• PROBLEM STATEMENT: Write out the data that follows. Keep every character unchanged.

********

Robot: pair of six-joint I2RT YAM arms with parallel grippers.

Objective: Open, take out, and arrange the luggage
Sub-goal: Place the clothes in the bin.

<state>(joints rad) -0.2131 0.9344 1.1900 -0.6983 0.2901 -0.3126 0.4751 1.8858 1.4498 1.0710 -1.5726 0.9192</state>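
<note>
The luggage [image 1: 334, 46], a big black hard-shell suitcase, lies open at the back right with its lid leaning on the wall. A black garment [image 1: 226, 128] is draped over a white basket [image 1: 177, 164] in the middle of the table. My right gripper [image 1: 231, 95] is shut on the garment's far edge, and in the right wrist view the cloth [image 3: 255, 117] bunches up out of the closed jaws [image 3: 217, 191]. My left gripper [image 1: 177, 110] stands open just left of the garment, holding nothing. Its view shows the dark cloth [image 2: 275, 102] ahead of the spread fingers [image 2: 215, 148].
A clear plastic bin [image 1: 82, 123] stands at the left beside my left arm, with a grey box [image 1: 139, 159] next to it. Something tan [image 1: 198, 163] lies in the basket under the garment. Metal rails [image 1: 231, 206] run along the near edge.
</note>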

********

• SOLUTION TO THE EXERCISE:
Robot: pair of six-joint I2RT YAM arms with parallel grippers.

Objective: Open, take out, and arrange the luggage
Sub-goal: Place the clothes in the bin.

<state>(joints rad) -0.2131 0.9344 1.1900 -0.6983 0.2901 -0.3126 0.4751 1.8858 1.4498 1.0710 -1.5726 0.9192</state>
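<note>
The luggage [image 1: 334, 46], a big black hard-shell suitcase, lies open at the back right with its lid leaning on the wall. A black garment [image 1: 226, 128] is draped over a white basket [image 1: 177, 164] in the middle of the table. My right gripper [image 1: 231, 95] is shut on the garment's far edge, and in the right wrist view the cloth [image 3: 255, 117] bunches up out of the closed jaws [image 3: 217, 191]. My left gripper [image 1: 177, 110] stands open just left of the garment, holding nothing. Its view shows the dark cloth [image 2: 275, 102] ahead of the spread fingers [image 2: 215, 148].
A clear plastic bin [image 1: 82, 123] stands at the left beside my left arm, with a grey box [image 1: 139, 159] next to it. Something tan [image 1: 198, 163] lies in the basket under the garment. Metal rails [image 1: 231, 206] run along the near edge.
</note>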

The exercise is done, and no more output is needed.